En nuestro país hay muchos obstáculos a la hora de montar un negocio. Esto produce una preocupante fuga de empresarios, que deciden salir para poner en marcha sus proyectos.

Los motivos que llevan a los emprendedores a montar su negocio fuera de España, son muchos. Normalmente los profesionales y los autónomos ponen tierra de por medio por necesidad, al contrario que los emprendedores que lo hacen por buscar la oportunidad. Estos últimos compiten en un mercado global y que tienen que estar cerca de sus clientes y sus stakeholders.

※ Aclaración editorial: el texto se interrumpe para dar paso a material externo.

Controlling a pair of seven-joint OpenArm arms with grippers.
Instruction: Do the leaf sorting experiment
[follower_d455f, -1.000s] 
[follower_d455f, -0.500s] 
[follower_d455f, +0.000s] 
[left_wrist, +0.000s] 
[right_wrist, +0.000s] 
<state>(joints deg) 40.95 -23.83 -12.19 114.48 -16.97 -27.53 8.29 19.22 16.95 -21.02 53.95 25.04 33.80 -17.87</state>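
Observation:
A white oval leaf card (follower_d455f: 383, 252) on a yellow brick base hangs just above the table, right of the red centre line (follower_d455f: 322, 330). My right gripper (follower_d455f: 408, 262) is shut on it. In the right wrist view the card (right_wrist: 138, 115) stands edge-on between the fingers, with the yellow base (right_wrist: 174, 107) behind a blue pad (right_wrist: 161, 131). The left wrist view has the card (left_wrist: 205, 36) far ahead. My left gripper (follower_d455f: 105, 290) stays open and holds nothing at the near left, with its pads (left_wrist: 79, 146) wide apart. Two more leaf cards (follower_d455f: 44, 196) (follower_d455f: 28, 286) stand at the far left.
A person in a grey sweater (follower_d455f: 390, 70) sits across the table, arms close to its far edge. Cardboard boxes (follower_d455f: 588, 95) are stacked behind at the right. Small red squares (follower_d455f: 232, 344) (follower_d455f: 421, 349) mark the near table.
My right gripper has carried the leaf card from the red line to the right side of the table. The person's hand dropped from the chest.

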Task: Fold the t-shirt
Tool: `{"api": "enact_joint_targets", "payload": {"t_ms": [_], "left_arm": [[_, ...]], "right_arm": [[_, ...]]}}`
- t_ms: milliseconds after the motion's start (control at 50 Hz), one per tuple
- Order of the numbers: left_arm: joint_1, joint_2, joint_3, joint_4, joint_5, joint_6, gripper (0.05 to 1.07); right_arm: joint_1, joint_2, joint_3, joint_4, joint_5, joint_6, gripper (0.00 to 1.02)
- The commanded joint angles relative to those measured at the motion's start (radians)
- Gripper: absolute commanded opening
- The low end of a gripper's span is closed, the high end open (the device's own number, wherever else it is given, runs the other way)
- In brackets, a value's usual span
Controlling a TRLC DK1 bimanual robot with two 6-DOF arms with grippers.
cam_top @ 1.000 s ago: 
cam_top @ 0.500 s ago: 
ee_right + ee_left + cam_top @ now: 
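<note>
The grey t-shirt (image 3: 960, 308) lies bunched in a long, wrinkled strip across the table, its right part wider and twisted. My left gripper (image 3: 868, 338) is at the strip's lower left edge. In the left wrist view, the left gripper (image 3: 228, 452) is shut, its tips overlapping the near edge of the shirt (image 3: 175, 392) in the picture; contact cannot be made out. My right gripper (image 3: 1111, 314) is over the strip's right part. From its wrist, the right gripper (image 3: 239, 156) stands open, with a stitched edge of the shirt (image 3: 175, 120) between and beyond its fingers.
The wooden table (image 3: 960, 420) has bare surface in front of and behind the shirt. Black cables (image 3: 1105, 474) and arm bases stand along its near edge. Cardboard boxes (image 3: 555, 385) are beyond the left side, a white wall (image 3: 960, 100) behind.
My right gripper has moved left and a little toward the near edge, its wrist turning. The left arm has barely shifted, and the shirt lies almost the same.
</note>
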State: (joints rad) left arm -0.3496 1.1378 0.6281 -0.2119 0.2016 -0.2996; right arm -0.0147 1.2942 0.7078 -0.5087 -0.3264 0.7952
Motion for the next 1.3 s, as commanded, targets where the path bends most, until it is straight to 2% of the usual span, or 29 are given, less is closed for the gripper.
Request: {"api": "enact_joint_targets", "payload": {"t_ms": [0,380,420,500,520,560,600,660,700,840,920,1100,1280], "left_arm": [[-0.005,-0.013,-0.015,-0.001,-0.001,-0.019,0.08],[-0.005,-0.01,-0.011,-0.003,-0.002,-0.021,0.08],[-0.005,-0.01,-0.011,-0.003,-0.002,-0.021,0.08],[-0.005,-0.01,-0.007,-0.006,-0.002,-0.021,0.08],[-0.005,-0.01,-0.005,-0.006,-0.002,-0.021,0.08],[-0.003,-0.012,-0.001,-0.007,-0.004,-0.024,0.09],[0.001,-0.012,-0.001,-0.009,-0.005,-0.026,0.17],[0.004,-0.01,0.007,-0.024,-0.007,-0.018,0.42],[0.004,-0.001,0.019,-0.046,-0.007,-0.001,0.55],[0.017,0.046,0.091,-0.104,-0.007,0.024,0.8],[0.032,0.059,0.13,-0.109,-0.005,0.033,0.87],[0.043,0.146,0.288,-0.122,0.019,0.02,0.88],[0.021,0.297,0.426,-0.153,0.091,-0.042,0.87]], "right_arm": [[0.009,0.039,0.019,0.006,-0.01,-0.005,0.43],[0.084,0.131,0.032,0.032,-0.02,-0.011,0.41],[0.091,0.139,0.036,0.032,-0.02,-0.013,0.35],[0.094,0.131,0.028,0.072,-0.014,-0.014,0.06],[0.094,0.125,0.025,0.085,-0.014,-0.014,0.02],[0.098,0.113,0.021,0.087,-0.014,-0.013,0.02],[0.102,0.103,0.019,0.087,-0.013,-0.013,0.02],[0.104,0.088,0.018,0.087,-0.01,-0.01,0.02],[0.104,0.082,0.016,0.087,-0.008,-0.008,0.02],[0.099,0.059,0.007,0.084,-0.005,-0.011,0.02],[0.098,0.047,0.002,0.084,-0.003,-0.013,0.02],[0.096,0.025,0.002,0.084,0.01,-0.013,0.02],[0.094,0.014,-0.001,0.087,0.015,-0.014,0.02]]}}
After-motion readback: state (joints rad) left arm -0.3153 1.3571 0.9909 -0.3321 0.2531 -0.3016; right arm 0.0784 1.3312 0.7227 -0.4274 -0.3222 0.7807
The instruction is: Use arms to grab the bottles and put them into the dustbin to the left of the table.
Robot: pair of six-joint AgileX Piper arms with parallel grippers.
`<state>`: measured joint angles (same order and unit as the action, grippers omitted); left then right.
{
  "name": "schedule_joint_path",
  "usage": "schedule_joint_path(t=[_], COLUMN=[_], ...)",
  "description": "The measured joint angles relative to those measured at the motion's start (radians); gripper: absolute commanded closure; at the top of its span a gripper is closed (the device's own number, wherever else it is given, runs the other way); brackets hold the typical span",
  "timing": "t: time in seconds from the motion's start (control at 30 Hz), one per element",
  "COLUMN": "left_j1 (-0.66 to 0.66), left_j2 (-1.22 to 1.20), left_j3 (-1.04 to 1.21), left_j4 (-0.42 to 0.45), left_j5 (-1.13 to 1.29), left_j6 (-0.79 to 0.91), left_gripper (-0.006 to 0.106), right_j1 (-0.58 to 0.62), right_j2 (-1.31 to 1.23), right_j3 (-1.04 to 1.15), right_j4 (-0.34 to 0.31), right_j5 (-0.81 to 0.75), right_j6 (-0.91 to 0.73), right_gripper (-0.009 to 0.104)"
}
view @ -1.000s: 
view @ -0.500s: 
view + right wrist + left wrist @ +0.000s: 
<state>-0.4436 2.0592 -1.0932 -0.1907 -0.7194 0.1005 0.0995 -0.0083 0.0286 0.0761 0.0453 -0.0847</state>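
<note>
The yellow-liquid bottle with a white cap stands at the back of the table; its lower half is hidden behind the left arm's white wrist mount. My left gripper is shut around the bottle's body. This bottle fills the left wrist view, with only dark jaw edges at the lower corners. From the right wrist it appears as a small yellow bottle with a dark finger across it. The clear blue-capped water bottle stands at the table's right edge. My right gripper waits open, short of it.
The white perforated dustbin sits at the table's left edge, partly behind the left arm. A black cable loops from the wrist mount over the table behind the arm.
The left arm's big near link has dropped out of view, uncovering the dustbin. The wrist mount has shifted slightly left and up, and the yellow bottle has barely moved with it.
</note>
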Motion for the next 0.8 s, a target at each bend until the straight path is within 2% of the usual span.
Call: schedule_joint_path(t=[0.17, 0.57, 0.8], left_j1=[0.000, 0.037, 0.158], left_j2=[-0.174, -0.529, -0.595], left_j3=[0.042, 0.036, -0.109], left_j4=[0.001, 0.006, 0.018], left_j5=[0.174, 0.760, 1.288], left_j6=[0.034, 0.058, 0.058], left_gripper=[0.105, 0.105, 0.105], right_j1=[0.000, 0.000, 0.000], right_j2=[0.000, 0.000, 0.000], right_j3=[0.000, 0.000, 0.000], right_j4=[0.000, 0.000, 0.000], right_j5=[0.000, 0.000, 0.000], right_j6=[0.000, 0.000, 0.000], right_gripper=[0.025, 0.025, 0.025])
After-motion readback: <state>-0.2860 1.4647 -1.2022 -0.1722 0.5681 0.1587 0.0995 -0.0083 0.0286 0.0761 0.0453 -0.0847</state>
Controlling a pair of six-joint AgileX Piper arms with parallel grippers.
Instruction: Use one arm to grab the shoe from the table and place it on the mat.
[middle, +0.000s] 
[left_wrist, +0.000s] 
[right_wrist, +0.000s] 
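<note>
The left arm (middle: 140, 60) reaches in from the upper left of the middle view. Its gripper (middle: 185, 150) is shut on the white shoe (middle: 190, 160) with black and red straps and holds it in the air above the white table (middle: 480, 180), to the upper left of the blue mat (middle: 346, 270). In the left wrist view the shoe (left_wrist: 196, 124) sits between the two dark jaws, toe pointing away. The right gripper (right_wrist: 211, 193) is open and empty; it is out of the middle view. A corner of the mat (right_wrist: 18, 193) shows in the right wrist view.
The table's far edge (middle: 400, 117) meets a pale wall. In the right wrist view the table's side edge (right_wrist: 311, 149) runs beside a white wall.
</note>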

El aumento de esta ‘emigración’ de emprendedores, es cada vez más notable y más preocupante. Fuera de nuestras fronteras se encuentran mejores condiciones, facilidad e acceso a la financiación y trámites burocráticos más sencillos. Estos son los motivos principales de la fuga de talento emprendedor.

Burocracia interminable

Una de las diferencias principales entre España y el resto de países, es que aquí se tarda una media de 28 días en crear una empresa, frente a los 12 de media en la OCDE, los 6 de EEUU y los cinco de Portugal.

Esta barrera es uno de los principales obstáculos de nuestro país, ya que hay que sentarse frente a un notario y rellenar cientos de papeles, lo que desanima al emprendedor.

Mayores costes

No sólo nos desanimamos por el papeleo, también nos encontramos con que en España es más caro montar una empresa. A pesar de que se puede crear una SL con unos 3.000 euros, hay que tener en cuenta las tasas notariales, registrales, impuestos y Seguridad Social, que ascienden a unos 850 euros.

Complicado acceso a la financiación

El acceso a crédito para las pymes se encuentra bastante parado y, aunque la financiación privada se mueve, estamos todavía lejos de otros países como EEUU. Es importante atraer capitales privados europeos, ya que pueden aportar muchos valores para los pequeños empresarios.

Mentalidad errónea

En nuestro país aún vivimos con miedo al fracaso, lo que hace el emprendimiento una tarea difícil. Además, si tu startup fracasa, tienes que responder con tus bienes personales presentes y futuros, lo cual retrae bastante a la hora de asumir riesgos.